Reviews: “Now You See Me” and “Deceptive Practice: The Mysteries and Mentors of Ricky Jay”

Don Malvasi

Proving that bigger-and-faster and more elaborate are rarely better, Now You See Me foolishly wastes a talented star cast. Combining shiny computer-generated effects and car chases with a screenplay fraught with smoke and mirrors, it sheds very little light on the real mysteries of professional magic. For genuine insight on the subject, turn to the marvelous documentary on the life of conjurer Ricky Jay. Enlightenment and entertainment are evident in spades in what is a highly plausible look at a man who does things that are incredibly hard to believe.

If you happen to see the films back-to-back, you’d be advised to wash down the sleek and arrogantly preposterous Now You See Me with the Jay film, Deceptive Practice: The Mysteries And Mentors of Ricky Jay. To do it in reverse would needlessly upset a rarefied display of a man’s moving, lifelong dedication to a difficult yet mesmerizing art. Deceptive Practices provides a fine display of previous practitioners who were Jay’s mentors, including archival clips of probably Jay’s most influential mentor, Dai Vernon, who performed well into his nineties. You get the sense Jay, 64, is such a good illusionist largely due to the time and effort he’s devoted to such apprenticehips since Jay started magic at the age of four, at the encouragement of his maternal grandfather, himself an amateur magician.

The small-scale simplicity of Jay’s stunts stand in contrast to the hectic indulgences of Now You See Me. While it may seem unfair to compare a dramatic thriller with a biographical documentary, these two current films loom as stark opposites: the one, a hollow showmanship that grows increasingly farfetched, numbing our curiosity; the other a carefully crafted glimpse into the world of a real-deal magician, uncolored by bombast.

Now You See Me doesn’t merely have rough patches.

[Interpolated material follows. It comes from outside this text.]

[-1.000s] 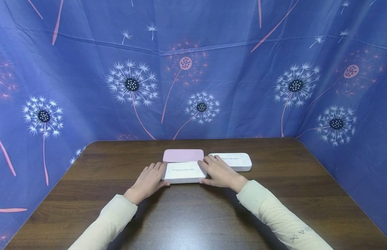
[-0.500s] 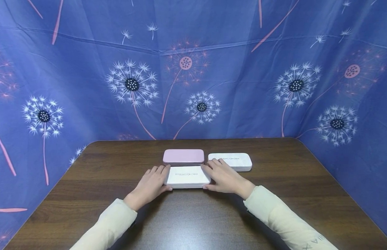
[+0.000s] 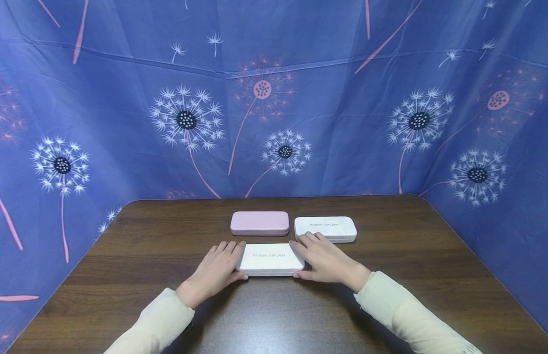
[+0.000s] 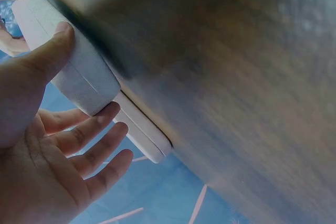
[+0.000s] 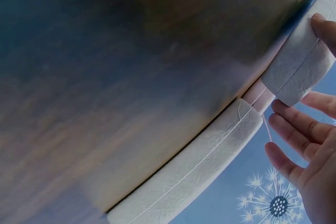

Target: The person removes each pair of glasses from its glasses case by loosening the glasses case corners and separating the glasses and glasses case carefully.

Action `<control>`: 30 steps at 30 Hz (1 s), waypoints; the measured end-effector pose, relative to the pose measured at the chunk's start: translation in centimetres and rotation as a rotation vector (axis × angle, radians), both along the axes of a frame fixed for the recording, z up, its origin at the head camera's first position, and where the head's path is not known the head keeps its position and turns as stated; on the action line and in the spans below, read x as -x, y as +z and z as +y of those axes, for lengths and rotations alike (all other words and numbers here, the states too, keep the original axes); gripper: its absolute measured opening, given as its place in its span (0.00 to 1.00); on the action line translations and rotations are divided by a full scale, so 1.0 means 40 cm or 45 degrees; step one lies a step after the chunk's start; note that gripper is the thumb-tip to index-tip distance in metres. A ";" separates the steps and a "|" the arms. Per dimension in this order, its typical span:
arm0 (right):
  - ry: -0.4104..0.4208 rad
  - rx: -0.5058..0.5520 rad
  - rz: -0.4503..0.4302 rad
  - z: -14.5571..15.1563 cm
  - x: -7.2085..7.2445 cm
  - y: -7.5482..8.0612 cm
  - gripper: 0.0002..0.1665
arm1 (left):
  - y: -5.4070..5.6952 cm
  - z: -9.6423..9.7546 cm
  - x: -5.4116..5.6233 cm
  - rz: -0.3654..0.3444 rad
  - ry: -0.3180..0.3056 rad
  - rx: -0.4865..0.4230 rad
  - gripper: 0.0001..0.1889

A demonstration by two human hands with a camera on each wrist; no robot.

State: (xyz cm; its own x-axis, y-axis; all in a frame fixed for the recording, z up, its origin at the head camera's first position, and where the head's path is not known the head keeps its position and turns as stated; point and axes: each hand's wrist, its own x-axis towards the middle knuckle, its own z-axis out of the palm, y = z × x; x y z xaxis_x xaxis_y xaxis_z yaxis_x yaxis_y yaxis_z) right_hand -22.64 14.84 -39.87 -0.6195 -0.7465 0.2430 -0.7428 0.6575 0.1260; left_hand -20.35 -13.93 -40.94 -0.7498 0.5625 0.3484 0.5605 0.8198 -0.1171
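Note:
A white glasses case (image 3: 270,265) with a line of small print on its lid lies crosswise between my two hands, close over the tabletop. My left hand (image 3: 215,271) holds its left end, the thumb on the front side and the fingertips at the back, as the left wrist view shows on the case's end (image 4: 86,85). At the right end my right hand (image 3: 329,261) pinches it in the same way, thumb in front. In the right wrist view this held case (image 5: 296,59) shows a seam along its side.
Behind the held case lies a pink glasses case (image 3: 259,223). A second white glasses case (image 3: 340,229) is to its right, its near left corner partly covered by my right hand. The brown wooden table (image 3: 265,314) ends at a blue dandelion-patterned cloth (image 3: 345,147).
Both hands have drawn the white glasses case toward me and slightly right, off its place overlapping the pink case. The pink case's front side now shows, and a gap separates the two.

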 end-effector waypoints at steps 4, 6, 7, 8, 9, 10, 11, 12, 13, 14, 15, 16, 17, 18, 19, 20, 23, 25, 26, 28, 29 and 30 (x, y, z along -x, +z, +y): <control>0.006 0.002 -0.003 0.004 -0.009 -0.002 0.43 | -0.001 0.005 -0.009 -0.035 -0.005 -0.004 0.40; 0.013 0.003 0.007 0.005 -0.014 -0.002 0.43 | 0.000 0.007 -0.014 -0.050 -0.010 -0.005 0.40; 0.017 0.003 0.015 0.006 -0.016 -0.002 0.43 | 0.000 0.008 -0.016 -0.055 -0.011 -0.004 0.40; 0.020 0.001 0.022 0.007 -0.018 -0.003 0.43 | 0.001 0.009 -0.018 -0.056 -0.013 -0.005 0.40; 0.020 -0.002 0.025 0.008 -0.019 -0.003 0.43 | 0.002 0.010 -0.020 -0.057 -0.014 -0.005 0.40; 0.021 -0.004 0.026 0.009 -0.021 -0.003 0.43 | 0.003 0.010 -0.022 -0.057 -0.017 -0.005 0.40; 0.020 -0.006 0.026 0.009 -0.022 -0.002 0.44 | 0.003 0.011 -0.024 -0.054 -0.017 -0.002 0.40; 0.020 -0.009 0.024 0.009 -0.024 -0.002 0.44 | 0.004 0.011 -0.025 -0.051 -0.019 0.000 0.40; 0.018 -0.011 0.018 0.010 -0.025 -0.002 0.44 | 0.005 0.011 -0.026 -0.047 -0.021 0.002 0.40; 0.017 -0.012 0.013 0.010 -0.026 -0.001 0.44 | 0.006 0.012 -0.027 -0.043 -0.023 0.002 0.40; 0.014 -0.014 0.006 0.010 -0.027 -0.001 0.44 | 0.006 0.012 -0.028 -0.041 -0.025 0.003 0.40; 0.013 -0.016 0.001 0.010 -0.028 -0.001 0.45 | 0.007 0.012 -0.029 -0.039 -0.028 0.003 0.40; 0.012 -0.018 -0.004 0.010 -0.029 -0.001 0.45 | 0.007 0.012 -0.030 -0.036 -0.030 0.003 0.39; 0.011 -0.020 -0.007 0.011 -0.030 -0.001 0.45 | 0.007 0.012 -0.030 -0.033 -0.033 0.002 0.39; 0.010 -0.021 -0.009 0.011 -0.030 -0.001 0.45 | 0.007 0.012 -0.031 -0.029 -0.034 0.001 0.39; 0.010 -0.022 -0.009 0.011 -0.031 -0.001 0.45 | 0.007 0.012 -0.031 -0.025 -0.035 -0.001 0.39; 0.012 -0.022 -0.002 0.011 -0.031 -0.002 0.45 | 0.006 0.012 -0.031 -0.010 -0.038 -0.011 0.39; 0.015 -0.018 0.008 0.011 -0.030 -0.004 0.45 | 0.006 0.012 -0.031 -0.005 -0.037 -0.018 0.39; 0.017 -0.014 0.013 0.012 -0.030 -0.005 0.45 | 0.006 0.012 -0.031 -0.006 -0.034 -0.020 0.39; 0.017 -0.012 0.017 0.013 -0.030 -0.006 0.45 | 0.006 0.012 -0.032 -0.013 -0.027 -0.021 0.39; 0.015 -0.011 0.015 0.014 -0.030 -0.006 0.45 | 0.006 0.011 -0.032 -0.016 -0.025 -0.021 0.39; 0.011 -0.010 0.010 0.015 -0.031 -0.007 0.45 | 0.007 0.011 -0.032 -0.020 -0.024 -0.022 0.39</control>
State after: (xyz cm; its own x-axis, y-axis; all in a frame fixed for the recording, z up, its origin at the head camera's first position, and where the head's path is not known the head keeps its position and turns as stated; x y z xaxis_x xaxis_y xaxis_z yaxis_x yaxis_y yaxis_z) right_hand -21.42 15.42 -40.13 -0.6107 -0.7540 0.2419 -0.7477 0.6497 0.1374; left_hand -19.09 -13.49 -40.68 -0.7448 0.5704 0.3463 0.5773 0.8110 -0.0943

It’s a start-to-finish cartoon. Its screenplay exceedingly insistent on outgoing itself, which ends resembling a dog chasing its tail. A hearty streak of fine actors (Jesse Eisenberg, Woody Harrelson, Morgan Freeman, Mark Ruffalo, Michael Caine) seem to be snickering under their breath. One of the stupidest final twists in recent memory vexes the situation further.

If you pull off these films together, you’ll stand witness to an additional important contrast. The history of magic and his own mentorships are as clear to Jay as how own stellar, amazing performances are to the viewer. His film controls the pace of his tricks, allowing only a sprinkling throughout the film. Now You See Me superfluously dissembles a time-honored art by high-teaching it ad nauseum. Deceptive Practice gently examines a modern-day genius of this art, surrounding Jay’s stunning feats with subtlety and historical context. As a nice bonus, the documentary out-entertains the “entertaining” thriller by wizardly leaps and bounds.

Now You See Me – 2 Glitzy, Bloated Stars (out of 5)

Deceptive Practice: The Mysteries and Mentors of Ricky Jay – 4.5 and-now-the-real-artist, thank-you-very-much stars (out of 5)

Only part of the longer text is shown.